Assignment: Reproduce exactly the lines of the material beneath, from the line that contains "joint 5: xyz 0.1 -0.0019" to the line that contains "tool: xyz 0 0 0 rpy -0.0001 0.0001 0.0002", both included, and no other lines.

Information shown:
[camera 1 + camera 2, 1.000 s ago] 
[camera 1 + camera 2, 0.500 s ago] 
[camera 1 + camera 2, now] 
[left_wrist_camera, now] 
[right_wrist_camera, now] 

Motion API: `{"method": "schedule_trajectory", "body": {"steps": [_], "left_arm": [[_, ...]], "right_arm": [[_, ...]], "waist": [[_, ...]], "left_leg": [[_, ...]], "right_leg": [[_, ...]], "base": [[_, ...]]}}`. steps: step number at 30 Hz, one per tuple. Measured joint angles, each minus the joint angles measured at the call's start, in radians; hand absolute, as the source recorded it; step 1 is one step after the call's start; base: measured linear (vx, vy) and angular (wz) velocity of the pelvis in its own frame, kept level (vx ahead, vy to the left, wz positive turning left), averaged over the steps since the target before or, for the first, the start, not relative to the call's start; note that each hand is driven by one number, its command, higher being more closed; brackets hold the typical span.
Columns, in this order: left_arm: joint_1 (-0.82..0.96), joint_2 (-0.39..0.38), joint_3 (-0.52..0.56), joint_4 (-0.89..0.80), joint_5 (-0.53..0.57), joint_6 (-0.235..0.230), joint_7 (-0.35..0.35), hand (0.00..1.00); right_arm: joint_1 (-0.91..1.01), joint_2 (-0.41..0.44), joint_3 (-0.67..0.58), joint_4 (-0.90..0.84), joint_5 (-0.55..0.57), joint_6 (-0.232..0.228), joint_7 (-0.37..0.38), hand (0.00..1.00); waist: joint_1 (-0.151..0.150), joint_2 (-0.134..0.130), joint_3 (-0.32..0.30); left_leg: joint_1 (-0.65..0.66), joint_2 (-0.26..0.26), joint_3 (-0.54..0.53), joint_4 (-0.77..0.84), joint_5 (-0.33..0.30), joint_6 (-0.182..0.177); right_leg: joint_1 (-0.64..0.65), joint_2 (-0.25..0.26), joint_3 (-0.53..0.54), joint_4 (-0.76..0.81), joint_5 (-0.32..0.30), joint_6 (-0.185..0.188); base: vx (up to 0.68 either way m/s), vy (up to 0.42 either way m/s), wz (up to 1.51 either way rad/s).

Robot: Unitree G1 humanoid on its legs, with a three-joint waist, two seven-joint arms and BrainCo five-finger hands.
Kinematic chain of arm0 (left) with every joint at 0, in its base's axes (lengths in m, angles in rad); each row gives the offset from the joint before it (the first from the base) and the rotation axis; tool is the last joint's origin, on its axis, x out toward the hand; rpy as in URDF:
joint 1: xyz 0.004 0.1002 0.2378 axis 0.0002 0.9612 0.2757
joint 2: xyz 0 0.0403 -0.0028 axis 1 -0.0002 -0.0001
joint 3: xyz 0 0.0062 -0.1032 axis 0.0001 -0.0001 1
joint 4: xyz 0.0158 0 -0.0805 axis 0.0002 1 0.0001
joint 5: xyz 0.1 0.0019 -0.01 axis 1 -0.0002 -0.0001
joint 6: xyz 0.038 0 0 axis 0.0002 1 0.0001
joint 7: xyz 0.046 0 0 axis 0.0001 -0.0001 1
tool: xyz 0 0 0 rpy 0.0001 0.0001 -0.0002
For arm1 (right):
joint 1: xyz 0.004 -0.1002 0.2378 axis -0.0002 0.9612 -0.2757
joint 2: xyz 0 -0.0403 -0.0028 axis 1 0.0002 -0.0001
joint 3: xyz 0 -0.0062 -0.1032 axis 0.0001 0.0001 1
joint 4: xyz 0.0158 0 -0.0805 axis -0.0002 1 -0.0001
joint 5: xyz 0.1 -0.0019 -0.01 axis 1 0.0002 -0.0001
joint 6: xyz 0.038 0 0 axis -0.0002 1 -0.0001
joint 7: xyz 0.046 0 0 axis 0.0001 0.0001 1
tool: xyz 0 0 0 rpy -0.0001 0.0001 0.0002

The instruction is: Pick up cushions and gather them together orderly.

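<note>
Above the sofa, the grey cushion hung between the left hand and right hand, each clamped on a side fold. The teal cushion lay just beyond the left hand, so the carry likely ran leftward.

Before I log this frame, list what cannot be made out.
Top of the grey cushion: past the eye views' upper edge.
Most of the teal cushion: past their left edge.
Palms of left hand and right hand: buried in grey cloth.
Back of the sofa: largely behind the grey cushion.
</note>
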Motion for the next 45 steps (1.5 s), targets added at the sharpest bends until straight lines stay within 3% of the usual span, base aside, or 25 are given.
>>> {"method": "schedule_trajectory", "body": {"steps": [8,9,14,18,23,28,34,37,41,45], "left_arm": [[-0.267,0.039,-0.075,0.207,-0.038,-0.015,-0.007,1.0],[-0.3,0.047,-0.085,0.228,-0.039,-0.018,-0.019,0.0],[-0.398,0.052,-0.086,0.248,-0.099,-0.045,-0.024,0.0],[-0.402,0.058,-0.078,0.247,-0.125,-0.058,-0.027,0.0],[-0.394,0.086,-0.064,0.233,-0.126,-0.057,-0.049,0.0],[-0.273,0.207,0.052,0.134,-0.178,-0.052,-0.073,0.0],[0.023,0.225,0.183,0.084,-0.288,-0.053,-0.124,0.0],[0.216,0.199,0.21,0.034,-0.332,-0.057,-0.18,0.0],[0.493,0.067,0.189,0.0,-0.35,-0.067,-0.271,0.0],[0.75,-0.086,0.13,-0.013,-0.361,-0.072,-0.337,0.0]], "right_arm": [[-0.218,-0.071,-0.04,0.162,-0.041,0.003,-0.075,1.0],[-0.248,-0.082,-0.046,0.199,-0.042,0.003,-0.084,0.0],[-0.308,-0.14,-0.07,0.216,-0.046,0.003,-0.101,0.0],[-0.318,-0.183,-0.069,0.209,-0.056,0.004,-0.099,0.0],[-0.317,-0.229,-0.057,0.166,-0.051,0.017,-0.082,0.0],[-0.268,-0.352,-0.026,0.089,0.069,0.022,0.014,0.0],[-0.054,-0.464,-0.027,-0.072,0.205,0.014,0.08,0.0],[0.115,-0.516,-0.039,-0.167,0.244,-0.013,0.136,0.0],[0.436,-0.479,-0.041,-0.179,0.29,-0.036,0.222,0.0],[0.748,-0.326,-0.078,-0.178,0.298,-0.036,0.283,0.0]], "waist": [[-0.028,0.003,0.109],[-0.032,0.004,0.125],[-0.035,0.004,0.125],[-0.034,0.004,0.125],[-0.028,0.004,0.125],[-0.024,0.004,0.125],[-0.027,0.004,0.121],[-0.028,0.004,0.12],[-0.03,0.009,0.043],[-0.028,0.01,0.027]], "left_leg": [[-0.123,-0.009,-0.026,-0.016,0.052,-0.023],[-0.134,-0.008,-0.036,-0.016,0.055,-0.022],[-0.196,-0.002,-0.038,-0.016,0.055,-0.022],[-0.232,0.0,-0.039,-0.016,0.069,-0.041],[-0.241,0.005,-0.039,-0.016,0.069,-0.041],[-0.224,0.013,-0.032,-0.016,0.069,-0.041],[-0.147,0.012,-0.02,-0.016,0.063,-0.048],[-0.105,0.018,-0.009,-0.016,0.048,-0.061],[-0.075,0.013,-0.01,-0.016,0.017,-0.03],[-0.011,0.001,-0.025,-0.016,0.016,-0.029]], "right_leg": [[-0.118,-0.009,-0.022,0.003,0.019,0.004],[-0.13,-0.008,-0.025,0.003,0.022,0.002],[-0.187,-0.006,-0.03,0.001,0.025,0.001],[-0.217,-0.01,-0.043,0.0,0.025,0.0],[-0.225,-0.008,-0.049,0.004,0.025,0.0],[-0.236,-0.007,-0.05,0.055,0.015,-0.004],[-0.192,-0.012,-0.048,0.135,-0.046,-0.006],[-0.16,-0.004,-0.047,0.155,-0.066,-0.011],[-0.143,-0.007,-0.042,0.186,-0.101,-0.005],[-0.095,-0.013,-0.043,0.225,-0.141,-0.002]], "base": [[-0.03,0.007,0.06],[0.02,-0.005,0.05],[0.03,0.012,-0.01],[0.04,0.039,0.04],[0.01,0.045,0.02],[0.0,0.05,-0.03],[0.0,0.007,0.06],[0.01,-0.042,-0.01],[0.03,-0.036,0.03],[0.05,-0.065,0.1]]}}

Response box:
joint 5: xyz 0.1 -0.0019 -0.01 axis 1 0.0002 -0.0001
joint 6: xyz 0.038 0 0 axis -0.0002 1 -0.0001
joint 7: xyz 0.046 0 0 axis 0.0001 0.0001 1
tool: xyz 0 0 0 rpy -0.0001 0.0001 0.0002

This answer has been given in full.